Another issue is battery life and ease of replacement. Many receivers use two AA batteries, so some performers insert a new set of alkaline batteries just before a gig. This may be excessive, depending on the IEM’s current drain. Rechargeable AA batteries can be more cost-effective, because they deliver hundreds, if not thousands, of charge/discharge cycles. Some devices have built-in rechargeable batteries. So, you can recharge your IEM while you sleep, and have it ready for the next day’s gig.
Wired IEMs are more limiting with respect to moving around on stage, but you avoid dropouts, dealing with channel selection, optimizing antenna placement, and potential RF interference. What’s more, the audio fidelity is as good as whatever a wire can carry. Speaking of which…
Wireless IEMs use analog or digital transmission technology. Analog systems tend to be less expensive, and typically use companders to reduce bandwidth requirements. All else being equal, this degrades fidelity slightly. Digital transmission can deliver high-quality audio. However, note that the receiver is either in range and works, or out of range and doesn’t work. Analog systems give you a warning, with the audio dropping out or getting fuzzier so you can scurry back in range.

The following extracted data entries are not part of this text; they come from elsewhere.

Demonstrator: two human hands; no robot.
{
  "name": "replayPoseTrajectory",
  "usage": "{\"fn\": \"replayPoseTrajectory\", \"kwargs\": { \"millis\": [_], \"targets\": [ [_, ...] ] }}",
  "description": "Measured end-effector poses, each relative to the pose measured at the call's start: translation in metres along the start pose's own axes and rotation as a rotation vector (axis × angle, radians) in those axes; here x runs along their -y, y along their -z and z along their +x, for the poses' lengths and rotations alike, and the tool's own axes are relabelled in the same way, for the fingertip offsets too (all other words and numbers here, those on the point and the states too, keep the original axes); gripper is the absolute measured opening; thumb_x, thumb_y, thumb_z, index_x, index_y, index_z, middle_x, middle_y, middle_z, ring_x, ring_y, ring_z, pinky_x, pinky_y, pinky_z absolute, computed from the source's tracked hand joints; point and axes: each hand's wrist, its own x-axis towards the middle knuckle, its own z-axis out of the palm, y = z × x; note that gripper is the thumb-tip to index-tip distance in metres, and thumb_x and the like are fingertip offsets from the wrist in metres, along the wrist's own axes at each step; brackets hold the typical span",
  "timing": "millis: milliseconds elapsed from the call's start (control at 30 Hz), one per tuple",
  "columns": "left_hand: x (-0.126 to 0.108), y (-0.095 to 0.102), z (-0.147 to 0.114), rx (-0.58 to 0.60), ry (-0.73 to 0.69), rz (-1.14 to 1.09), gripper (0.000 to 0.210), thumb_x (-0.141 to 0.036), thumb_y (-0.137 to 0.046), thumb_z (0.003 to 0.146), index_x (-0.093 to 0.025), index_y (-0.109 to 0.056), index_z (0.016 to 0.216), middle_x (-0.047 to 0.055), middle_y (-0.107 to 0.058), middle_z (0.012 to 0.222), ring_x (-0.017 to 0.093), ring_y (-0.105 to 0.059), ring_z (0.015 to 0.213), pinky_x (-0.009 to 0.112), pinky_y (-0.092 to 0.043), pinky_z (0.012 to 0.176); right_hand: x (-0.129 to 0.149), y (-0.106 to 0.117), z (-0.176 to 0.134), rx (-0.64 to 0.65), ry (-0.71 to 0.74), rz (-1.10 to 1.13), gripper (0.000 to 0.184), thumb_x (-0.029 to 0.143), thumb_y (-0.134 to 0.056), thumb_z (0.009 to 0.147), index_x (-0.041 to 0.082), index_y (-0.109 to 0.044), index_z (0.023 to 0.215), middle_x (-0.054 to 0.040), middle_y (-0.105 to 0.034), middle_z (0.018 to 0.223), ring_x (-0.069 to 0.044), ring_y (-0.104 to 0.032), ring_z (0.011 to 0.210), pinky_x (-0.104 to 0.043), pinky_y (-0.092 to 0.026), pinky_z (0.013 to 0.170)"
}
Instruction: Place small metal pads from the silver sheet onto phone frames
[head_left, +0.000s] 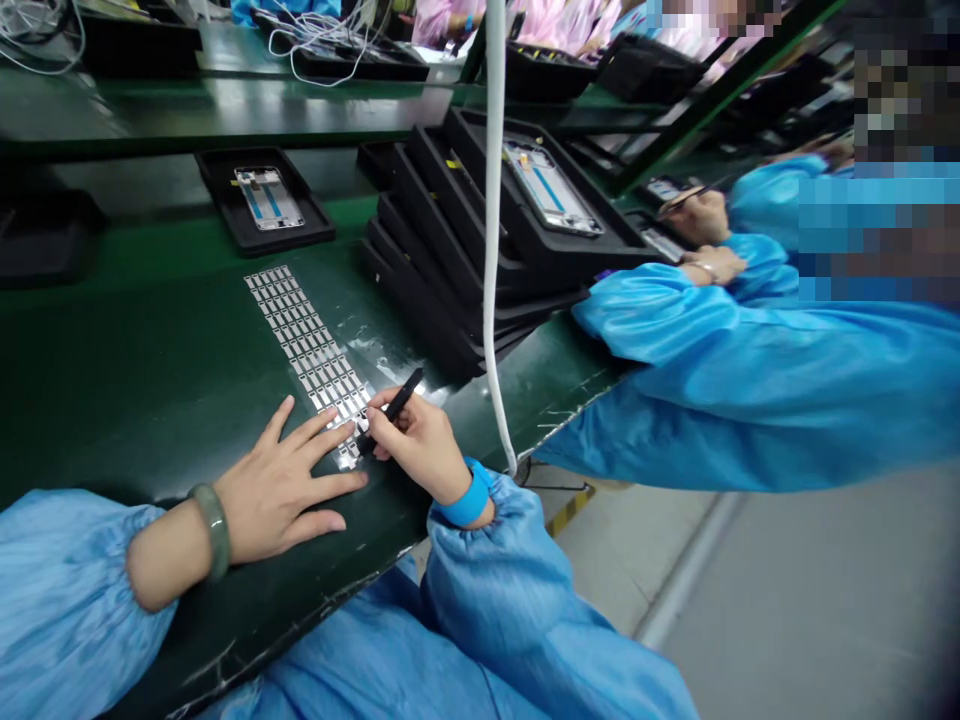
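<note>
My left hand (289,480) lies flat with its fingers spread, the fingertips at the near end of a sheet of small silvery stickers (304,335) on the green tabletop. In my right hand (420,440) a thin black pen-like tool (403,395) is pinched between thumb and fingers. The tool's lower end points down at the sheet's near corner, beside my left fingertips. Its exact tip, and whether it touches a sticker, I cannot make out. The sheet runs away from me in rows, on a clear backing.
A stack of black trays (450,270) stands right of the sheet, a phone frame (555,190) in the top one. Another black tray (285,235) with a phone frame lies behind. A white cable (492,230) hangs in front. At right, a co-worker's blue sleeve (712,390) reaches over the table edge.
</note>
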Motion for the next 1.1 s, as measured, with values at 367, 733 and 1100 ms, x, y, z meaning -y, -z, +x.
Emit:
{"fn": "replayPoseTrajectory", "kwargs": {
  "millis": [367, 733, 1100],
  "targets": [
    [-0.001, 0.002, 0.001, 0.008, 0.0, -0.014, 0.038, -0.042, -0.056, 0.083, -0.038, -0.054, 0.121, 0.007, -0.044, 0.14, 0.031, -0.03, 0.135, 0.065, -0.014, 0.106, 0.011, 0.021, 0.032, -0.151, 0.097, 0.521, 0.03, 0.043, -0.062, 0.078, 0.022, -0.053, 0.098, 0.0006, -0.069, 0.084, -0.01, -0.067, 0.064, -0.026, -0.058, 0.068],
    [0.0, 0.003, -0.002, 0.055, -0.005, -0.007, 0.045, -0.046, -0.053, 0.084, -0.037, -0.048, 0.128, 0.01, -0.039, 0.144, 0.033, -0.026, 0.137, 0.067, -0.014, 0.105, -0.019, 0.029, 0.073, -0.199, 0.202, 0.306, 0.041, 0.044, -0.065, 0.075, 0.018, -0.055, 0.106, -0.0012, -0.068, 0.083, -0.012, -0.067, 0.073, -0.031, -0.053, 0.08],
    [0.099, 0.022, 0.042, -0.318, 0.528, 0.025, 0.039, -0.033, -0.038, 0.09, -0.02, -0.047, 0.125, 0.012, -0.039, 0.142, 0.027, -0.027, 0.136, 0.056, -0.015, 0.111, 0.007, 0.023, 0.029, -0.304, 0.166, 0.535, 0.027, 0.036, -0.066, 0.078, 0.02, -0.059, 0.099, -0.0014, -0.072, 0.084, -0.013, -0.068, 0.073, -0.032, -0.052, 0.081]
  ]
}}
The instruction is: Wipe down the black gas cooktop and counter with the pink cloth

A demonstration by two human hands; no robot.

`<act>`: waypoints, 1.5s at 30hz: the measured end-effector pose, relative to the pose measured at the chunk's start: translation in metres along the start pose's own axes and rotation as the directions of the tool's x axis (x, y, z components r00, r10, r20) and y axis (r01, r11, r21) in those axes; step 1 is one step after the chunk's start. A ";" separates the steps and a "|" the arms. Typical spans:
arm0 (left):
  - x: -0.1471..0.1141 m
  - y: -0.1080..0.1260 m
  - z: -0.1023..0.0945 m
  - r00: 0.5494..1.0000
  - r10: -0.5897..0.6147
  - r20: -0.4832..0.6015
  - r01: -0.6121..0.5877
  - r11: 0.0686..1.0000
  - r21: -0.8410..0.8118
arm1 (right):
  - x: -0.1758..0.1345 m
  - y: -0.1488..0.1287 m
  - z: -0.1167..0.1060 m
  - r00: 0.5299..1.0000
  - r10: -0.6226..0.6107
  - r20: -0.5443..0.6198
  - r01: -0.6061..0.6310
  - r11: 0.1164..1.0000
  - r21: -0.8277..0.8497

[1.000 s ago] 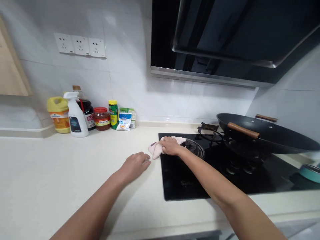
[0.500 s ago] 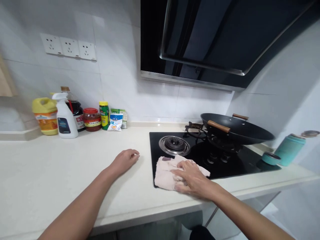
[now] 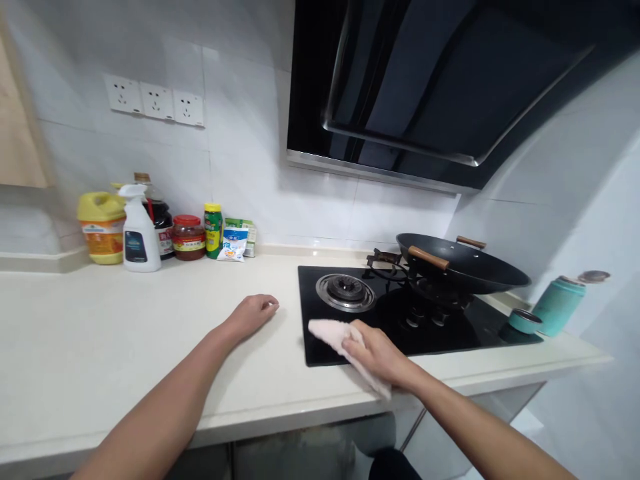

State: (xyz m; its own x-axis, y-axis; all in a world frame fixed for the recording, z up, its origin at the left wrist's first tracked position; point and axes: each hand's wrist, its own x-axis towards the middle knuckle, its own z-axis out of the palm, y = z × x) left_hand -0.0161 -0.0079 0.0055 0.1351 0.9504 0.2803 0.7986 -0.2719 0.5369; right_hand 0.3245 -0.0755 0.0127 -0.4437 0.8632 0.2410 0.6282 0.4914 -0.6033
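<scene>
My right hand (image 3: 376,352) is closed on a pale pink cloth (image 3: 330,331) above the front left part of the black glass gas stove (image 3: 395,337). One end of the cloth sticks out to the left, and the rest hangs below the hand over the counter's front edge. Most of the stove surface under it now shows. My left hand (image 3: 253,315) rests on the white countertop (image 3: 165,320), left of the stove. Its fingers are loosely bent, with nothing visible in them. The bare left burner (image 3: 346,292) lies just behind the cloth.
A black wok (image 3: 465,263) with wooden handles sits on the right burner. A teal flask (image 3: 559,305) and its cup (image 3: 525,321) stand at the right. Along the wall are a spray bottle (image 3: 141,233), a yellow jug (image 3: 101,230), jars and packets. A range hood (image 3: 415,87) overhangs the stove.
The cloth lay spread on the stove under my flat right hand; now it is gathered in that hand and lifted. My left hand stays in place. The view has shifted slightly.
</scene>
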 end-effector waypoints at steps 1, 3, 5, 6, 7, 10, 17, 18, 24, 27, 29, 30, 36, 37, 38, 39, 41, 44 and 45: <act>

Choosing analog or digital depends on your budget and needs. If you’re in a heavy metal band, a little audio compansion won’t wreck the experience. But if you’re first violinist in the Cleveland Symphony Orchestra, you might want the best possible fidelity.
IEMs are like miniature studio monitors, and for the same reasons, have different drivers for different frequencies. However, more drivers aren’t necessarily better, for the same reason that a well-designed two-way studio monitor can outperform a low-cost 3-way monitor. The important characteristics are the engineering behind the driver, and the quality of the materials being used. That said, higher-quality IEMs invariably employ more than one driver. Two- and four-driver designs are common.
Although the benefits of IEMs are unquestioned, the main tradeoff is a feeling of isolation from the audience and other band members. To compensate for this, some musicians remove the IEM from one ear. This is a truly bad idea, although I guess being half-deaf is better than being totally deaf. To use IEMs and not take advantage of their ability to protect your hearing makes no sense.
Another IEM tradeoff is that they’re small. You can’t lose a wedge, but you can lose an IEM if you’re not careful. Have a dedicated case for them when not in use.
But that’s about it for tradeoffs, and there are even ways to circumvent the feeling of isolation. We’ll explore these options in another article.